Determine how many lines of the listing below hold the string "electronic". Reply only with the number.

---------- The data ----------

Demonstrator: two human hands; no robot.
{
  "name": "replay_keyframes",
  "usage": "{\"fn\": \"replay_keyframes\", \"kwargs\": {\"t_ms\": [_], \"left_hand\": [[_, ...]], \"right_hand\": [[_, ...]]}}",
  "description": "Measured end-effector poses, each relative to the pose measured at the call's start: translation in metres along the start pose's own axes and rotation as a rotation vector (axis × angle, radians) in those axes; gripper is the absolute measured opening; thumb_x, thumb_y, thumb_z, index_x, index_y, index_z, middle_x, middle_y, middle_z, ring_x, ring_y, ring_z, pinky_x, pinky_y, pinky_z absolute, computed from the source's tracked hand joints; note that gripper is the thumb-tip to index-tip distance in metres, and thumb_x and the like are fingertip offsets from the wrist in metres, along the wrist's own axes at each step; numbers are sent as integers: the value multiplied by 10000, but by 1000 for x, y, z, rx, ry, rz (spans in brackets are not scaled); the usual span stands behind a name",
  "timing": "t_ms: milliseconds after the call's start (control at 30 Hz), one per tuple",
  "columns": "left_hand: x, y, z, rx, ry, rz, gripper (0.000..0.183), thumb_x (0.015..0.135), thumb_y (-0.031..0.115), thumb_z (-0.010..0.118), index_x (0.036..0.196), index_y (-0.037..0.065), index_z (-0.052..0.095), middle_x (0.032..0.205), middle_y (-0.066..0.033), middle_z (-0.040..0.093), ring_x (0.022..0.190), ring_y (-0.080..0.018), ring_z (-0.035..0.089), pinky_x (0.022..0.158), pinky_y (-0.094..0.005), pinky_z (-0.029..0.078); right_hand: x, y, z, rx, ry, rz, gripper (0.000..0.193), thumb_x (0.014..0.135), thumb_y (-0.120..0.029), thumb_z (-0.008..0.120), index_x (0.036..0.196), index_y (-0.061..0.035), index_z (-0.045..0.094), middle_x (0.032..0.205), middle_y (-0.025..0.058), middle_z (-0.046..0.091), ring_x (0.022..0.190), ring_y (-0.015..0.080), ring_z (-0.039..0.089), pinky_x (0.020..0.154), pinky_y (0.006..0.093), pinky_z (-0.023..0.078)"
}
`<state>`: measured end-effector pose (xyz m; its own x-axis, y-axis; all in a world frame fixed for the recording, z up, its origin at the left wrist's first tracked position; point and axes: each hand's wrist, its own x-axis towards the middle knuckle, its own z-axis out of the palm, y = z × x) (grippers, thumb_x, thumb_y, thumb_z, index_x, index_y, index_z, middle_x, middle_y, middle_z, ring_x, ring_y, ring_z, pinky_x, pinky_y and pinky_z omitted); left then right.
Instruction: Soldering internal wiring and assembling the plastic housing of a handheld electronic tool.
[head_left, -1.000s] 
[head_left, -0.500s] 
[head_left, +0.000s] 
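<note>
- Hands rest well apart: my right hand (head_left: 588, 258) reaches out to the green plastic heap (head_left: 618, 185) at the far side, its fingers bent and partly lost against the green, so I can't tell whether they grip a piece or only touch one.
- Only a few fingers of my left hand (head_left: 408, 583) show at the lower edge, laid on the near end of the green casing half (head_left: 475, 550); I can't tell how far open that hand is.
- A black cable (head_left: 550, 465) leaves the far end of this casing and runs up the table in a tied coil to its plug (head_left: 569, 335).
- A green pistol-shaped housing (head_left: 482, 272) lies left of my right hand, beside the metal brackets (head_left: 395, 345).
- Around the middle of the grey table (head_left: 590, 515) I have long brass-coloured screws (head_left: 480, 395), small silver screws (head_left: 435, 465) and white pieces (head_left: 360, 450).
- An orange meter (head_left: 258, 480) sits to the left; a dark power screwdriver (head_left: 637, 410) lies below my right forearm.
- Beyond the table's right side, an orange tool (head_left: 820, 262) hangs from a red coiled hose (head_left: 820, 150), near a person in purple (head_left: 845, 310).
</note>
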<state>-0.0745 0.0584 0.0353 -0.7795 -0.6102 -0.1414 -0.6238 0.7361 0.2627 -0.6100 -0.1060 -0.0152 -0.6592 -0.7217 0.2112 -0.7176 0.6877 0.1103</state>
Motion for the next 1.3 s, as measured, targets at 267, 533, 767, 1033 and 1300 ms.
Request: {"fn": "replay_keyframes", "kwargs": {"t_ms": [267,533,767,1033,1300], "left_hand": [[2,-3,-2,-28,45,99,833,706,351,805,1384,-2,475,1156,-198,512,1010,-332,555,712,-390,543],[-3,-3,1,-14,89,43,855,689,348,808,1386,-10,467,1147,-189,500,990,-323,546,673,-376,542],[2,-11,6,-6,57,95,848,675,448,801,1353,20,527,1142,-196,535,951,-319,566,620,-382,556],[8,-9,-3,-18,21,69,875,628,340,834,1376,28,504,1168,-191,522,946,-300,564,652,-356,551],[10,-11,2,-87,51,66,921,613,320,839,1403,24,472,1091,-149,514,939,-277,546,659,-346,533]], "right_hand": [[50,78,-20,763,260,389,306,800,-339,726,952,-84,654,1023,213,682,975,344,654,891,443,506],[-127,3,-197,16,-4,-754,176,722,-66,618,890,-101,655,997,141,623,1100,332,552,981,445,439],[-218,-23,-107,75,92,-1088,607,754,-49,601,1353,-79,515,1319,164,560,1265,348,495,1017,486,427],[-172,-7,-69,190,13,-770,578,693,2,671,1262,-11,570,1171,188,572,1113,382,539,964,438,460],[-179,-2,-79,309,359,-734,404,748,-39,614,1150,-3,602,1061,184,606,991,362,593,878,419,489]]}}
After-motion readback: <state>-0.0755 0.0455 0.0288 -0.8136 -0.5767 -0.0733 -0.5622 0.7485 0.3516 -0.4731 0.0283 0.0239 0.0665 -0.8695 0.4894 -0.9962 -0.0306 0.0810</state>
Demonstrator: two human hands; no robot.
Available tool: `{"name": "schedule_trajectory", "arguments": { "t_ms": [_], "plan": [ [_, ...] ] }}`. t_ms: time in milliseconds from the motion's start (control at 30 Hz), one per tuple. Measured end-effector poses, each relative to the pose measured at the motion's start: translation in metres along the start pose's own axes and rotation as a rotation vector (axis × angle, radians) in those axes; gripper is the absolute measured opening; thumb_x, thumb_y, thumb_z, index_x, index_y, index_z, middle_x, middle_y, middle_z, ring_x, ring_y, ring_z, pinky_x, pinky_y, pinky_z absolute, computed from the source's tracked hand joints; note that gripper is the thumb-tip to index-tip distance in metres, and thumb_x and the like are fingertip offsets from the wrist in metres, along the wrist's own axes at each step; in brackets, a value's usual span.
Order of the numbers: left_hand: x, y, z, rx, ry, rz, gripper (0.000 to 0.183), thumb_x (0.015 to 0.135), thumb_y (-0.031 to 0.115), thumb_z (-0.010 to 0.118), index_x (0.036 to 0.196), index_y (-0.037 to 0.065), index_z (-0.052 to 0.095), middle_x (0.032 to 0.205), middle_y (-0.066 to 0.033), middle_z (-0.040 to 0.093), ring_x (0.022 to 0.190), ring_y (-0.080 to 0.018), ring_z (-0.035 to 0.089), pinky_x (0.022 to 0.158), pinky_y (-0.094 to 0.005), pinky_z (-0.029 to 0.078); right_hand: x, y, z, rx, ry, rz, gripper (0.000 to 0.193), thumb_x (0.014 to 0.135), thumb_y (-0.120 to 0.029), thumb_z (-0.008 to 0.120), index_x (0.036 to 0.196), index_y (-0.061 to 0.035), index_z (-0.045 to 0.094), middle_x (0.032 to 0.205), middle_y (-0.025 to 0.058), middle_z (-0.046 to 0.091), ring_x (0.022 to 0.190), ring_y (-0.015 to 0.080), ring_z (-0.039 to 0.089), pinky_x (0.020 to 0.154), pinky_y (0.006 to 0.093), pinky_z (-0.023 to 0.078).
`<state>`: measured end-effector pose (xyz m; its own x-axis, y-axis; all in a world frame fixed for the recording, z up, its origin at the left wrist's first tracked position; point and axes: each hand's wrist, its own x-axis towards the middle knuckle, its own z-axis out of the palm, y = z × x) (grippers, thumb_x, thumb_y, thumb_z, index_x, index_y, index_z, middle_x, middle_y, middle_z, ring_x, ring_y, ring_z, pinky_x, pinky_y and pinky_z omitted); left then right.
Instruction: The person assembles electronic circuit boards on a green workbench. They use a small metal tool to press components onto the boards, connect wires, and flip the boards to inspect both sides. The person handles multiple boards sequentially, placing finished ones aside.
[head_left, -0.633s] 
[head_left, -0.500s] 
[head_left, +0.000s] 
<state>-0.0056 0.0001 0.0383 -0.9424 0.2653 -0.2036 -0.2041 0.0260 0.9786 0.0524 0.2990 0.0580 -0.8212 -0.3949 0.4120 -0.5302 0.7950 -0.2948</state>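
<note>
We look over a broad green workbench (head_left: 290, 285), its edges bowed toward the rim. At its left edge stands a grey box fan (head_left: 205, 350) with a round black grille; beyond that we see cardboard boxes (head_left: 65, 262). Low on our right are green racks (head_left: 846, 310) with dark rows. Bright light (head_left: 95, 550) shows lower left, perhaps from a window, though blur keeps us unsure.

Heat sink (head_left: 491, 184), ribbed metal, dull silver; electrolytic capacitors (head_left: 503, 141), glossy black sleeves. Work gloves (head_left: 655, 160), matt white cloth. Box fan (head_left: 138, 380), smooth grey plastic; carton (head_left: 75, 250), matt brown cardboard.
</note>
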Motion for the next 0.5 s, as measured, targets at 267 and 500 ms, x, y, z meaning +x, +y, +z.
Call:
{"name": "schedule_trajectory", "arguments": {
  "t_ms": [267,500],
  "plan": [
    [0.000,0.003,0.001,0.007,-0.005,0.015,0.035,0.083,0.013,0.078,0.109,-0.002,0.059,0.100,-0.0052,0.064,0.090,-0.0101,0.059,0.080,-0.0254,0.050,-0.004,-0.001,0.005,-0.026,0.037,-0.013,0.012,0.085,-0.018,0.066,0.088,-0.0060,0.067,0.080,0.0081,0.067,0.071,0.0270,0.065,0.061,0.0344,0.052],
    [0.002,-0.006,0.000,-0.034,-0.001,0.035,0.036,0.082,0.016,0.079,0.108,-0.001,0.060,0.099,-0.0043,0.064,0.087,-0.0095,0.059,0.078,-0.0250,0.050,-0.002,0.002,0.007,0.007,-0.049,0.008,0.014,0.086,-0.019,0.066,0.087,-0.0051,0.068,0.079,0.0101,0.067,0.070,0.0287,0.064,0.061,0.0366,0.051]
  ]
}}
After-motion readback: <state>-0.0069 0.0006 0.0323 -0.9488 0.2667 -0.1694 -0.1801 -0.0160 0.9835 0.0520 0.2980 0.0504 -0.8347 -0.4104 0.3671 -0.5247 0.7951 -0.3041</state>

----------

## Response to the task
2